> [Your task] Repeat exactly the line with "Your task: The" and each line after it to the end of the data below; pictures stay out.

────────────────────

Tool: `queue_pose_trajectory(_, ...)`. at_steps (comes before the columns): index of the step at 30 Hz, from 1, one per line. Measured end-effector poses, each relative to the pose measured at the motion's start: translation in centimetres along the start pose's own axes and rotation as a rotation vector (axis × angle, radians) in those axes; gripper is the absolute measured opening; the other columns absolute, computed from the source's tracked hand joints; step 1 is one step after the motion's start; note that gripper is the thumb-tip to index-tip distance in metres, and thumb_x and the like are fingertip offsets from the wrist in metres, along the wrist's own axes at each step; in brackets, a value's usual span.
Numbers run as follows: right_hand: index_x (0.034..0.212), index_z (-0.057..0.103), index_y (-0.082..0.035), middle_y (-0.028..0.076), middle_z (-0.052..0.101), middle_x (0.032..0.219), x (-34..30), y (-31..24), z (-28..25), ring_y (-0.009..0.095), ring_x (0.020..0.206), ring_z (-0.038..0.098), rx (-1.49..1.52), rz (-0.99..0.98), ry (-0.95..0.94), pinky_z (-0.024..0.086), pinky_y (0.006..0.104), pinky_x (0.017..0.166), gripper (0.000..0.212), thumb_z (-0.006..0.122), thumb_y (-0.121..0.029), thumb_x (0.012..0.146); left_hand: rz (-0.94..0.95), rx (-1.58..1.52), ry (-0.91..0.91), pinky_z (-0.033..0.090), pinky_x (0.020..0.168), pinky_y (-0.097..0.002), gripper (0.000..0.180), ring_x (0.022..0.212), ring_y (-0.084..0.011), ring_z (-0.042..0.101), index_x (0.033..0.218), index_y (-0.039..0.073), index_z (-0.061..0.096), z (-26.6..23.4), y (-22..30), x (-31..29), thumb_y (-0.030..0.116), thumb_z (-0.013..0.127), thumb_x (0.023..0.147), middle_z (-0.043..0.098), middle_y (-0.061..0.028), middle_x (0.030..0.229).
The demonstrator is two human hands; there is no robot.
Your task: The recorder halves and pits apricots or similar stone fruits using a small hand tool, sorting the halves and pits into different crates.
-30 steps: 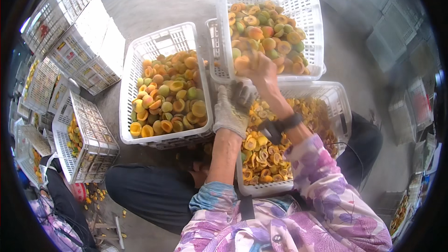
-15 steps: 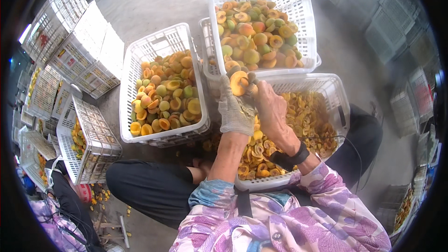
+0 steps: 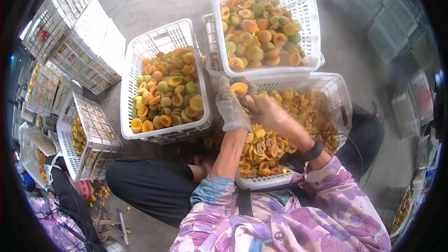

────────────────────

> [Your response]
Your task: The recorder halves and pits apricots or similar stone fruits using a small hand tool, sorting the halves and pits into different crates.
-30 steps: 
-15 steps: 
+0 steps: 

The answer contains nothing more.